We can however decode it on the MiniOSD if the raw voltage would be transmitted on the Mavlink message "MAVLINK_MSG_ID_RC_CHANNELS_RAW". Right now it is locked to a 1.

 

A few lines of code is all it would take, one maybe in the sensor.pde, two in the MAVLink.pde.

 

Myself, I have tried to modify the APM code, but as you know, a simple change could cause other things to fail, and would rather let the experts handle the APM. As for the MINIOsd, if it fails in flight due to a software bug, I don't lose a plane.

 

Thanks for reading

 

Burt Green

 

 

Andrew and team, great job. I am migrating from other well known, top notch OSD/Autopilots and I have to say the APM2 is quite magnificent! In not small way, due the the SW/FW.

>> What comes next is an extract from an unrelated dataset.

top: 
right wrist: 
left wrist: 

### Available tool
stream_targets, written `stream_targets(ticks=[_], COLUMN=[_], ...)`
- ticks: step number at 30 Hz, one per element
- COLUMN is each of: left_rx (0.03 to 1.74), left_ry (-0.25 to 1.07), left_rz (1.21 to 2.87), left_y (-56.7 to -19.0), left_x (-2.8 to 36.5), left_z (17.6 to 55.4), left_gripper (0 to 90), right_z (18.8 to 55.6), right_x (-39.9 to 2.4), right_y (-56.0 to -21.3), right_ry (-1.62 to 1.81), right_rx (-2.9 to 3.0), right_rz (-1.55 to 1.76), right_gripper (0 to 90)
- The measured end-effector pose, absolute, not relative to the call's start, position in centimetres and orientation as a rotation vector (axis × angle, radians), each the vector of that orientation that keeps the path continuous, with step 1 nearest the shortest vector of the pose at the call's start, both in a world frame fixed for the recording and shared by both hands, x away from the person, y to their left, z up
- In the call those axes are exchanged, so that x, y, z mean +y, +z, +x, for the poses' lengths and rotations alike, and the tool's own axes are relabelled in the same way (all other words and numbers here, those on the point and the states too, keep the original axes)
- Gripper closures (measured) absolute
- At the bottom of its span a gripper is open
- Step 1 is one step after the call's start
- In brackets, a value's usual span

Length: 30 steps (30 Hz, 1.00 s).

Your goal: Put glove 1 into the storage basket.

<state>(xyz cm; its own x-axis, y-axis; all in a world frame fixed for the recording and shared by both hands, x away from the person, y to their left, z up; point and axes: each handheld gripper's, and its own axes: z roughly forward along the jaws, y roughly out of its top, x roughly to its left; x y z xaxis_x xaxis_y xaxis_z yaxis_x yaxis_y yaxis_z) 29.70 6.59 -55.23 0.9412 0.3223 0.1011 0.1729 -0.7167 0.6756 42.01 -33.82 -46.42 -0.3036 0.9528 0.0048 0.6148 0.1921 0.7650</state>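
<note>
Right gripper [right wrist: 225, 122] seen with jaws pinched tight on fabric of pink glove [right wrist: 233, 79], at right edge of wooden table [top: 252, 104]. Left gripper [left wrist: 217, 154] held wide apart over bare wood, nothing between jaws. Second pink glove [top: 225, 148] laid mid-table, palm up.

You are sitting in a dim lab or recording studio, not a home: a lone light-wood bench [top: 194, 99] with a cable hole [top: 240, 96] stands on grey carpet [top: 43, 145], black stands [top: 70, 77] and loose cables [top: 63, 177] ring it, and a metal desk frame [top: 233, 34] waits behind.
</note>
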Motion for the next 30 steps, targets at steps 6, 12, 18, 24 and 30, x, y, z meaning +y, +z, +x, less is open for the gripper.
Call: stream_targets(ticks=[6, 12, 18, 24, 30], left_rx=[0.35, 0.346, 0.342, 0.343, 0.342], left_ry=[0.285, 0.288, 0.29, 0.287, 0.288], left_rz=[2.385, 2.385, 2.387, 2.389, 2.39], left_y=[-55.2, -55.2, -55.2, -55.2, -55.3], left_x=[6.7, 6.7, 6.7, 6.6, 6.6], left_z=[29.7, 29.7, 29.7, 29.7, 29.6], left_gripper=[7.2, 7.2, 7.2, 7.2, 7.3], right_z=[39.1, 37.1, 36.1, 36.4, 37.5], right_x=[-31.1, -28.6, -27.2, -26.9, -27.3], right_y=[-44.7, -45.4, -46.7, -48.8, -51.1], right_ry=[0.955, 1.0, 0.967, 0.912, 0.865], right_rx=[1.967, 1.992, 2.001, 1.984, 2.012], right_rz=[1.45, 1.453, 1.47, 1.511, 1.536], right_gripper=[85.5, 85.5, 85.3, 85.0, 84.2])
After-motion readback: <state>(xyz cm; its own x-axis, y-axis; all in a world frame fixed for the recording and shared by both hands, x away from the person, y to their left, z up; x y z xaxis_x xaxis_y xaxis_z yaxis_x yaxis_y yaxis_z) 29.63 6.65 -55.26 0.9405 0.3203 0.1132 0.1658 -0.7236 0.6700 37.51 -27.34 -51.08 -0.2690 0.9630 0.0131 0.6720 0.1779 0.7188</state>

Wrt RC RSSI, would it be possible to accomodate Analog and digital RSSI? The EZUhf outputs only digital RSSI. With the data radios, I am trying to avoid cost and weight of additional equipment by using the GS for most all OSD functions.

Thank you

Steven

Hi :-)

I'm implementing MAVLink reading into antenna tracker (Arduino based). Now I can read heartbeat (MAVLINK_MSG_ID_HEARTBEAT) and GPS raw (MAVLINK_MSG_ID_GPS_RAW_INT) packets without any problem, but I can't see any "radio" packet (MAVLINK_MSG_ID_RADIO):

mavlink_message_t msg;
mavlink_status_t status;
while(Serial.available() > 0) {
uint8_t c = Serial.read();
if(mavlink_parse_char(MAVLINK_COMM_0, c, &msg, &status)) {
switch(msg.msgid) {
[...]

case MAVLINK_MSG_ID_RADIO: {
lcd.setCursor(0, 0);
lcd.print(mavlink_msg_radio_get_rssi(&msg));
lcd.setCursor(0, 1);
lcd.print(mavlink_msg_radio_get_remrssi(&msg));

}

What am I doing wrong?

Hi Marcin,

The only device that generates RADIO packets is the 3DR telemetry radio. It will produce one RADIO packet for each HEARTBEAT packet that it sees coming over the serial link. So the radio will send RADIO packets to the APM when the APM send a HEARTBEAT packet to the groundstation, and the ground radio will send a RADIO packet to the ground station when the ground station sends a HEARTBEAT packet to the plane.

Maybe this will help you track it down?